Antonia Díaz Rodríguez

Desde hace algunos años está creciendo el apoyo popular a partidos nacionalistas de inspiración fascista cuyo último objetivo es la destrucción del Estado de Derecho y el sistema de instituciones y relaciones internacionales existente desde la Segunda Guerra Mundial.

El último episodio, la victoria de Donald Trump en las elecciones presidenciales de Estados Unidos, es un paso más hacia la perversión y destrucción institucional. La desaparición de la base electoral de los partidos llamados tradicionales les está llevando al coqueteo con posturas contrarias al Estado de Derecho, cuando no a su franca asunción: me refiero, en concreto, a la xenofobia y el populismo. Los conservadores, cuyo electorado está votando masivamente a esos partidos protofascistas, van escorando a la xenofobia para retenerlo.

Los partidos socialdemócratas están implosionando por la división interna que genera su fracaso electoral. Una parte de sus dirigentes quiere seguir abrazada a las políticas de la “tercera vía”, políticas que gran parte de su electorado rechaza. La otra parte recurre al populismo. Y ¿por qué los ciudadanos están virando a estos partidos protofascistas? Por la incapacidad manifiesta de los partidos tradicionales para articular un conjunto de políticas económicas y sociales que contrarresten los efectos del aumento de la desigualdad y la caída de la movilidad social.
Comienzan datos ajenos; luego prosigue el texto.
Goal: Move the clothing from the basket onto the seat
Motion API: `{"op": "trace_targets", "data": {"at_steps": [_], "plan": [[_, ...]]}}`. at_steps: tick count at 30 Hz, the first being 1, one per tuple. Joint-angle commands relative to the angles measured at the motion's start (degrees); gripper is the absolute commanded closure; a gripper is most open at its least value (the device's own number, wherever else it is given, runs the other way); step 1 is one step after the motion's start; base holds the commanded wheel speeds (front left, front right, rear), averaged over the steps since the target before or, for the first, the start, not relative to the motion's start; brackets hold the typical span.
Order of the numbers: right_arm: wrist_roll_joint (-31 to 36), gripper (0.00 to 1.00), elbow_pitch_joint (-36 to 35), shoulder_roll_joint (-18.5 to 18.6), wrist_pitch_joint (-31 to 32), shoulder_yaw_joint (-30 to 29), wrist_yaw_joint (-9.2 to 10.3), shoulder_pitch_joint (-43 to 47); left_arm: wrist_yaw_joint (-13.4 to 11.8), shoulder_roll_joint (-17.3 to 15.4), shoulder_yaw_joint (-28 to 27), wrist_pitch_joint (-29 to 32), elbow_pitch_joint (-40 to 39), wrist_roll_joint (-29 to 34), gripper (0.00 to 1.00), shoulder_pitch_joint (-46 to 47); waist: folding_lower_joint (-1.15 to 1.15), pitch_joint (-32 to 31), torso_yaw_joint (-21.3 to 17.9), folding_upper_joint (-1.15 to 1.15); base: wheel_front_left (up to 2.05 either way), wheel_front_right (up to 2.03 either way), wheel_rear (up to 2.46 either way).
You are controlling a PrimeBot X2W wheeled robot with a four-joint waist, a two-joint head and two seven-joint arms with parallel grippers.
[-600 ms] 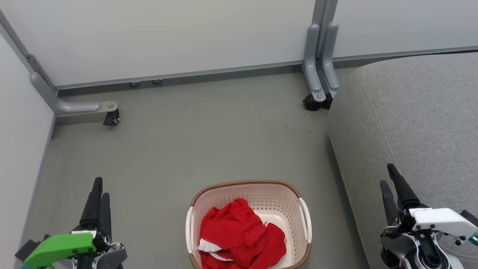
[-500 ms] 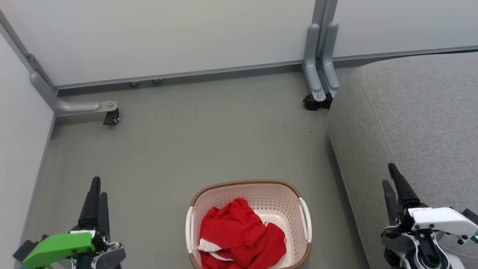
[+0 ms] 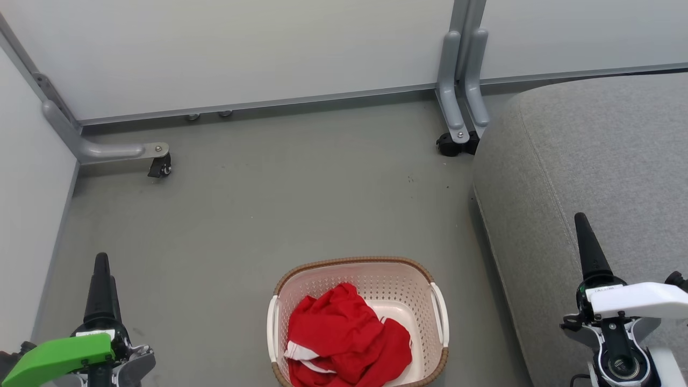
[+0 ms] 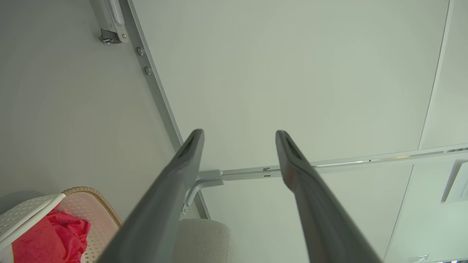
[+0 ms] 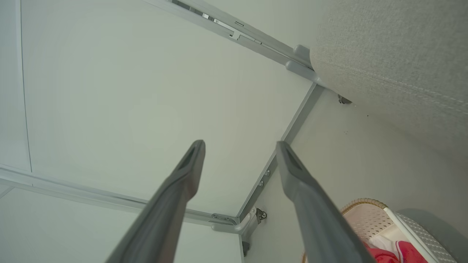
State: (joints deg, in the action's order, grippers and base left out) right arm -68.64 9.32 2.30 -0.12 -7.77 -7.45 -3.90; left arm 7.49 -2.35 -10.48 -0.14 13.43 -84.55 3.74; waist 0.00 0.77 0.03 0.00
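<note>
**tobi:** anything different from half a sec ago?

**mk:** yeah, both arms. The left pincer [image 3: 105, 267] has slid out toward the left edge of the head view. Its two fingers used to show side by side, now they nearly line up.

**tobi:** and the other one?

**mk:** The right pincer [image 3: 582, 217] went up and a bit right, and it's rolled so you basically see one finger. Whole picture crept up a touch too, but that's just the camera.
</note>
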Motion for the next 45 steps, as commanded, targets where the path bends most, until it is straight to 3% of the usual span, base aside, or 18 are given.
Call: {"op": "trace_targets", "data": {"at_steps": [1, 15, 20, 28, 35, 45], "plan": [[3.09, 0.00, -1.87, 0.33, -0.66, 0.10, -0.02, -1.50, 0.00, -0.33, -0.35, -0.65, -1.39, 2.04, 0.00, 1.73, 0.00, 0.04, 0.03, 0.00, 0.00, 0.00, 0.00], [22.84, 0.00, -7.33, 0.42, -3.63, 3.75, -0.02, -1.39, -0.07, -0.41, -2.41, -3.60, -8.18, 13.12, 0.00, 2.24, 0.00, 0.44, 0.53, 0.00, 0.00, 0.00, 0.00], [28.22, 0.00, -8.45, 0.44, -4.55, 4.55, -0.03, -1.36, -1.53, -0.43, -2.20, -4.52, -10.49, 17.90, 0.00, 2.33, 0.00, 0.63, 0.63, 0.00, 0.00, 0.00, 0.00], [36.01, 0.00, -9.28, 0.48, -5.95, 5.24, -0.03, -1.21, -6.32, -0.47, 4.09, -5.92, -14.93, 31.71, 0.00, 0.79, 0.00, 0.98, 0.61, 0.00, 0.00, 0.00, 0.00], [42.56, 0.00, -9.63, 0.50, -7.15, 4.79, -0.03, -1.02, -8.68, -0.51, 9.22, -7.12, -15.60, 41.93, 0.00, 0.72, 0.00, 1.31, 0.57, 0.00, 0.00, 0.00, 0.00], [49.65, 0.00, -10.48, 0.54, -8.74, 5.15, -0.03, -0.23, -7.82, -0.54, 14.28, -8.68, -14.37, 52.53, 0.00, -0.45, 0.00, 1.50, 0.50, 0.00, 0.00, 0.00, 0.00]]}}
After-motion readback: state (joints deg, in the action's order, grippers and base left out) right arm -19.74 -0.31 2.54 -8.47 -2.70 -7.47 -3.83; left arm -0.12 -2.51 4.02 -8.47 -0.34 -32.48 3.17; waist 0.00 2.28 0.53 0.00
Cuando aumenta la desigualdad, cae la movilidad social (como es el caso en estos años, véase gráficos 1 y 2) y entonces la igualdad de oportunidades se resiente. Y sin igualdad de oportunidades desaparece la convicción de que nuestras instituciones democráticas pueden crear un sistema donde libertad e igualdad convivan armónicamente.
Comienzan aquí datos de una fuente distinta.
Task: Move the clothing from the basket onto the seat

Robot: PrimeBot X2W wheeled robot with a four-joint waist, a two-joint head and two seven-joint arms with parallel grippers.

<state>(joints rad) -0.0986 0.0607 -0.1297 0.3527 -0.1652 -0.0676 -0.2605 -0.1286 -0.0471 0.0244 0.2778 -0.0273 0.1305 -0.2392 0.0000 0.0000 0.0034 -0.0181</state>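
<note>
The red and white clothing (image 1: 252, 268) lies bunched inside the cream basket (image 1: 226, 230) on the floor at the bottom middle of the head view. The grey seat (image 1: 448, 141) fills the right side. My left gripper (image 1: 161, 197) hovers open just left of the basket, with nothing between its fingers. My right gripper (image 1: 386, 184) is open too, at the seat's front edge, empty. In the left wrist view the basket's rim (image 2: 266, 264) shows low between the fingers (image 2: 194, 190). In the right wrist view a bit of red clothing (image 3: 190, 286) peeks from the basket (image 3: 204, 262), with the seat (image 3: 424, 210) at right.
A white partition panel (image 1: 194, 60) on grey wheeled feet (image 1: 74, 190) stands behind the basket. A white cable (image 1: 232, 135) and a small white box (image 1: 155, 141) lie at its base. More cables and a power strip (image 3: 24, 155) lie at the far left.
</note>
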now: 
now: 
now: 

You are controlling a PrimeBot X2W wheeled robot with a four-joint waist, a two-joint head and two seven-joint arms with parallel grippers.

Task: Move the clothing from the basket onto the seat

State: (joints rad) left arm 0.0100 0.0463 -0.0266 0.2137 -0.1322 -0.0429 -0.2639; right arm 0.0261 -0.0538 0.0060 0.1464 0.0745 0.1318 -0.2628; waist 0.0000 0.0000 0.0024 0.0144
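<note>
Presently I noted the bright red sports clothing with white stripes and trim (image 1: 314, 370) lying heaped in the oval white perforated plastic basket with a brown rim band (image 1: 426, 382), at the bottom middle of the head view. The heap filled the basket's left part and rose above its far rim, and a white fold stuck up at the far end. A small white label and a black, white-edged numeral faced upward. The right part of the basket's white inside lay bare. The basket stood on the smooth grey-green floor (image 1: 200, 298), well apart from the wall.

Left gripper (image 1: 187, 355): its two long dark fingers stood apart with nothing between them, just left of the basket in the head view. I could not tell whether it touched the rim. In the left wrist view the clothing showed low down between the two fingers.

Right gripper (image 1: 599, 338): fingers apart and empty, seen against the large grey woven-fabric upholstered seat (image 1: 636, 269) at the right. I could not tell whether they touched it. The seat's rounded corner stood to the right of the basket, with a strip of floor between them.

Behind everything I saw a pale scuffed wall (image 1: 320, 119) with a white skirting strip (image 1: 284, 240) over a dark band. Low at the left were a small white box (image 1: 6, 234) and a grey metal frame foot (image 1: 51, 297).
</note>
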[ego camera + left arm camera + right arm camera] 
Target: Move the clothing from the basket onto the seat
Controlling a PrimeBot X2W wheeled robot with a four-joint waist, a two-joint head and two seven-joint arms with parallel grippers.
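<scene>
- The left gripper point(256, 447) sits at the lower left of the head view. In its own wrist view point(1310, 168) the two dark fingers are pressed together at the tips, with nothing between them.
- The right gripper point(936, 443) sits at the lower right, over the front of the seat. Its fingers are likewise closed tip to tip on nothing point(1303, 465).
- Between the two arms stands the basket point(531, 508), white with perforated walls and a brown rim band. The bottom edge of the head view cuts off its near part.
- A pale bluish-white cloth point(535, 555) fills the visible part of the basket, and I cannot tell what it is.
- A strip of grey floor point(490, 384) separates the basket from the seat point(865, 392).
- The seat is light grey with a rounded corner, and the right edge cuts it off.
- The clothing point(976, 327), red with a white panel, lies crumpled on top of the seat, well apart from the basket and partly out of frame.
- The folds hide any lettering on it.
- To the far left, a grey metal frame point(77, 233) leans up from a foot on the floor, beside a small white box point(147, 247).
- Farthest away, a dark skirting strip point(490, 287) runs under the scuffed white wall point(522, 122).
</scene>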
Sin esa convicción, desaparece el respeto al conjunto de leyes que nos hemos dado. Y sin ese respeto el Estado de Derecho no puede existir. Es decir, el Estado de Derecho no soporta demasiada desigualdad. Y, sin Estado de Derecho, la democracia está en peligro porque es extremadamente vulnerable al poder del más fuerte, ya se derive su fuerza de la riqueza o del tamaño de la masa.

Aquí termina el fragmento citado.